═════ Dataset excerpt ═════
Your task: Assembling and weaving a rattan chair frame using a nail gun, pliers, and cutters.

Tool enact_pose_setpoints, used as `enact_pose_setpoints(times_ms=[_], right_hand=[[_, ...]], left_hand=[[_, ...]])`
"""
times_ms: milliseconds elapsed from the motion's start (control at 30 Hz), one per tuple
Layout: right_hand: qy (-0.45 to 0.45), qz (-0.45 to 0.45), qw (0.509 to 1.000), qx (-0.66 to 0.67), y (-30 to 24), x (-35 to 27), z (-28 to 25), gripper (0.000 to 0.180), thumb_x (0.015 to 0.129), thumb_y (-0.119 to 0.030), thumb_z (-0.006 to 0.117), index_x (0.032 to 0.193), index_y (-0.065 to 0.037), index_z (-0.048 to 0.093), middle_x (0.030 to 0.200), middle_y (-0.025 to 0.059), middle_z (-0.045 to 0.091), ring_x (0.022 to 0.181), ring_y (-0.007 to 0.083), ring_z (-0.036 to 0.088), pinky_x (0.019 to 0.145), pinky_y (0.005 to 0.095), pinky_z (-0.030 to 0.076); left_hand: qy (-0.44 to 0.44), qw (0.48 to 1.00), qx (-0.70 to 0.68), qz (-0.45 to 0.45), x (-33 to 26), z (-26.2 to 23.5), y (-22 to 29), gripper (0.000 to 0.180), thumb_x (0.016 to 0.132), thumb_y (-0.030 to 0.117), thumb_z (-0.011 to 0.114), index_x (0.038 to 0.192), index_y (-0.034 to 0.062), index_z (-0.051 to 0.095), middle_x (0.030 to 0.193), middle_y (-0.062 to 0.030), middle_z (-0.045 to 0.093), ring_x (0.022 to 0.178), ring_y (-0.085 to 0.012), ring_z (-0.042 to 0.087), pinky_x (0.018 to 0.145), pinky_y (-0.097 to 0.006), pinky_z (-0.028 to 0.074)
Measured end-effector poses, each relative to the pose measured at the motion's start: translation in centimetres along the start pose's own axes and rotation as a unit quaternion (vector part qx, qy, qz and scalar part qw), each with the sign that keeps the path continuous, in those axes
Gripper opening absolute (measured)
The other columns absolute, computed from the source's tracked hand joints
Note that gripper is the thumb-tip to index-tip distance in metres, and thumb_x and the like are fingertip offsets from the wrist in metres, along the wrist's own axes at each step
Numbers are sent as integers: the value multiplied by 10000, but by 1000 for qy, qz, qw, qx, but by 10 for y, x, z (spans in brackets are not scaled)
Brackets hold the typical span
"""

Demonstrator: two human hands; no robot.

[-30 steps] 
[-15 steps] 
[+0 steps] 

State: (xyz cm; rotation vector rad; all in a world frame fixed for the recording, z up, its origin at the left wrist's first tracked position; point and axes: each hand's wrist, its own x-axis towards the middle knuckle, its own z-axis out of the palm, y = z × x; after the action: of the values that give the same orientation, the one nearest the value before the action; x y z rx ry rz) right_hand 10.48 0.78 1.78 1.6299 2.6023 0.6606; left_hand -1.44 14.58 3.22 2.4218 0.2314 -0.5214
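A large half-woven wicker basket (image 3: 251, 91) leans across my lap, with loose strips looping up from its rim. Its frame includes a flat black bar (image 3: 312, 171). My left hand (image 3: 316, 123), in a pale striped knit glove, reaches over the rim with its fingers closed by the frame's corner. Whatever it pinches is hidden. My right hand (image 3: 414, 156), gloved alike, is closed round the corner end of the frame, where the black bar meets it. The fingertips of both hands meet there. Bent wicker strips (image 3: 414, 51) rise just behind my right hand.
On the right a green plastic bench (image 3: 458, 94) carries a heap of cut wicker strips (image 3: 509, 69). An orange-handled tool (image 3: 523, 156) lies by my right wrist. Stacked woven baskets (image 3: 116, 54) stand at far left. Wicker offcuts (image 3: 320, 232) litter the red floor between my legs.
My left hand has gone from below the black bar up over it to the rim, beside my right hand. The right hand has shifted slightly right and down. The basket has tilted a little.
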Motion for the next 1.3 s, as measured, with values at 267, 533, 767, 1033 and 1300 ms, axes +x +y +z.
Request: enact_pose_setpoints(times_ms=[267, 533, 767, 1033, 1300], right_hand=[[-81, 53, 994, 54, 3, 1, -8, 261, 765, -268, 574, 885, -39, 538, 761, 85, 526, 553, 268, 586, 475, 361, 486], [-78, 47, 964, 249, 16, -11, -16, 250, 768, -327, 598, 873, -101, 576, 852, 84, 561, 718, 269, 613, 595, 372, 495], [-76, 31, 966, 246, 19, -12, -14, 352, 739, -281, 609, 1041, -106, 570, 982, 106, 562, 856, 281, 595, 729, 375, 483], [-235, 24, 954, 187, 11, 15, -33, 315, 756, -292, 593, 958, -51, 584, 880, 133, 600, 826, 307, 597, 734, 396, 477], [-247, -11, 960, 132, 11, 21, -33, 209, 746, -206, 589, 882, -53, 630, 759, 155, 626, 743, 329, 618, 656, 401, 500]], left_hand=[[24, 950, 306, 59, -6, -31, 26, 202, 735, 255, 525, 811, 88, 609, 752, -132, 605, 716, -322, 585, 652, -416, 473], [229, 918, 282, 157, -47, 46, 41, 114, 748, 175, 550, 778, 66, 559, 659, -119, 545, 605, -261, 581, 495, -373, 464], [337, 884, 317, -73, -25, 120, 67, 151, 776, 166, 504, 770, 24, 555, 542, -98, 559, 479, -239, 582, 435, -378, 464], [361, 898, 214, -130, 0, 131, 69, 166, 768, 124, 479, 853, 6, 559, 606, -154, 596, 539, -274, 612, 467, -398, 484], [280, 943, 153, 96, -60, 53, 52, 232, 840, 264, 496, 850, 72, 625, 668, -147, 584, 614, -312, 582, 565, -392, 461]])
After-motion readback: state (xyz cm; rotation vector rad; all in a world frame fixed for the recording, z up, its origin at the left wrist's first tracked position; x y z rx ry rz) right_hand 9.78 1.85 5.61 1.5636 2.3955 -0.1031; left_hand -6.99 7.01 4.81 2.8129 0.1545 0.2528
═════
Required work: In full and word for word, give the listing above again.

Your response:
Your task: Assembling and weaving a rattan chair frame using a nail gun, pliers, and cutters.

Tool enact_pose_setpoints, used as `enact_pose_setpoints(times_ms=[_], right_hand=[[_, ...]], left_hand=[[_, ...]])`
"""
times_ms: milliseconds elapsed from the motion's start (control at 30 Hz), one per tuple
Layout: right_hand: qy (-0.45 to 0.45), qz (-0.45 to 0.45), qw (0.509 to 1.000), qx (-0.66 to 0.67), y (-30 to 24), x (-35 to 27), z (-28 to 25), gripper (0.000 to 0.180), thumb_x (0.015 to 0.129), thumb_y (-0.119 to 0.030), thumb_z (-0.006 to 0.117), index_x (0.032 to 0.193), index_y (-0.065 to 0.037), index_z (-0.048 to 0.093), middle_x (0.030 to 0.200), middle_y (-0.025 to 0.059), middle_z (-0.045 to 0.091), ring_x (0.022 to 0.181), ring_y (-0.007 to 0.083), ring_z (-0.036 to 0.088), pinky_x (0.019 to 0.145), pinky_y (0.005 to 0.095), pinky_z (-0.030 to 0.076); left_hand: qy (-0.44 to 0.44), qw (0.48 to 1.00), qx (-0.70 to 0.68), qz (-0.45 to 0.45), x (-33 to 26), z (-26.2 to 23.5), y (-22 to 29), gripper (0.000 to 0.180), thumb_x (0.016 to 0.132), thumb_y (-0.030 to 0.117), thumb_z (-0.011 to 0.114), index_x (0.038 to 0.192), index_y (-0.034 to 0.062), index_z (-0.051 to 0.095), middle_x (0.030 to 0.193), middle_y (-0.062 to 0.030), middle_z (-0.045 to 0.093), ring_x (0.022 to 0.178), ring_y (-0.085 to 0.012), ring_z (-0.042 to 0.087), pinky_x (0.018 to 0.145), pinky_y (-0.097 to 0.006), pinky_z (-0.028 to 0.074)
Measured end-effector poses, each relative to the pose measured at the motion's start: translation in centimetres along the start pose's own axes and rotation as a unit quaternion (vector part qx, qy, qz and scalar part qw), each with the sign that keeps the path continuous, in those axes
Gripper opening absolute (measured)
The other columns absolute, computed from the source's tracked hand joints
Note that gripper is the thumb-tip to index-tip distance in metres, and thumb_x and the like are fingertip offsets from the wrist in metres, along the wrist's own axes at each step
Numbers are sent as integers: the value multiplied by 10000, but by 1000 for qy, qz, qw, qx, but by 10 for y, x, z (spans in brackets are not scaled)
Brackets hold the typical span
"""

Demonstrator: two human hands; no robot.

[-30 steps] 
[-15 steps] 
[+0 steps] 

State: (xyz cm; rotation vector rad; all in a world frame fixed for the recording, z up, its origin at the left wrist's first tracked position; point and axes: each hand's wrist, its own x-axis towards the middle knuckle, its own z-axis out of the palm, y = z × x; after the action: of the values that give the same orientation, the one nearest the value before the action; x y z rx ry rz) right_hand 10.48 0.78 1.78 1.6299 2.6023 0.6606; left_hand -1.44 14.58 3.22 2.4218 0.2314 -0.5214
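A large half-woven wicker basket (image 3: 251, 91) leans across my lap, with loose strips looping up from its rim. Its frame includes a flat black bar (image 3: 312, 171). My left hand (image 3: 316, 123), in a pale striped knit glove, reaches over the rim with its fingers closed by the frame's corner. Whatever it pinches is hidden. My right hand (image 3: 414, 156), gloved alike, is closed round the corner end of the frame, where the black bar meets it. The fingertips of both hands meet there. Bent wicker strips (image 3: 414, 51) rise just behind my right hand.
On the right a green plastic bench (image 3: 458, 94) carries a heap of cut wicker strips (image 3: 509, 69). An orange-handled tool (image 3: 523, 156) lies by my right wrist. Stacked woven baskets (image 3: 116, 54) stand at far left. Wicker offcuts (image 3: 320, 232) litter the red floor between my legs.
My left hand has gone from below the black bar up over it to the rim, beside my right hand. The right hand has shifted slightly right and down. The basket has tilted a little.
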Motion for the next 1.3 s, as measured, with values at 267, 533, 767, 1033 and 1300 ms, axes +x +y +z.
Request: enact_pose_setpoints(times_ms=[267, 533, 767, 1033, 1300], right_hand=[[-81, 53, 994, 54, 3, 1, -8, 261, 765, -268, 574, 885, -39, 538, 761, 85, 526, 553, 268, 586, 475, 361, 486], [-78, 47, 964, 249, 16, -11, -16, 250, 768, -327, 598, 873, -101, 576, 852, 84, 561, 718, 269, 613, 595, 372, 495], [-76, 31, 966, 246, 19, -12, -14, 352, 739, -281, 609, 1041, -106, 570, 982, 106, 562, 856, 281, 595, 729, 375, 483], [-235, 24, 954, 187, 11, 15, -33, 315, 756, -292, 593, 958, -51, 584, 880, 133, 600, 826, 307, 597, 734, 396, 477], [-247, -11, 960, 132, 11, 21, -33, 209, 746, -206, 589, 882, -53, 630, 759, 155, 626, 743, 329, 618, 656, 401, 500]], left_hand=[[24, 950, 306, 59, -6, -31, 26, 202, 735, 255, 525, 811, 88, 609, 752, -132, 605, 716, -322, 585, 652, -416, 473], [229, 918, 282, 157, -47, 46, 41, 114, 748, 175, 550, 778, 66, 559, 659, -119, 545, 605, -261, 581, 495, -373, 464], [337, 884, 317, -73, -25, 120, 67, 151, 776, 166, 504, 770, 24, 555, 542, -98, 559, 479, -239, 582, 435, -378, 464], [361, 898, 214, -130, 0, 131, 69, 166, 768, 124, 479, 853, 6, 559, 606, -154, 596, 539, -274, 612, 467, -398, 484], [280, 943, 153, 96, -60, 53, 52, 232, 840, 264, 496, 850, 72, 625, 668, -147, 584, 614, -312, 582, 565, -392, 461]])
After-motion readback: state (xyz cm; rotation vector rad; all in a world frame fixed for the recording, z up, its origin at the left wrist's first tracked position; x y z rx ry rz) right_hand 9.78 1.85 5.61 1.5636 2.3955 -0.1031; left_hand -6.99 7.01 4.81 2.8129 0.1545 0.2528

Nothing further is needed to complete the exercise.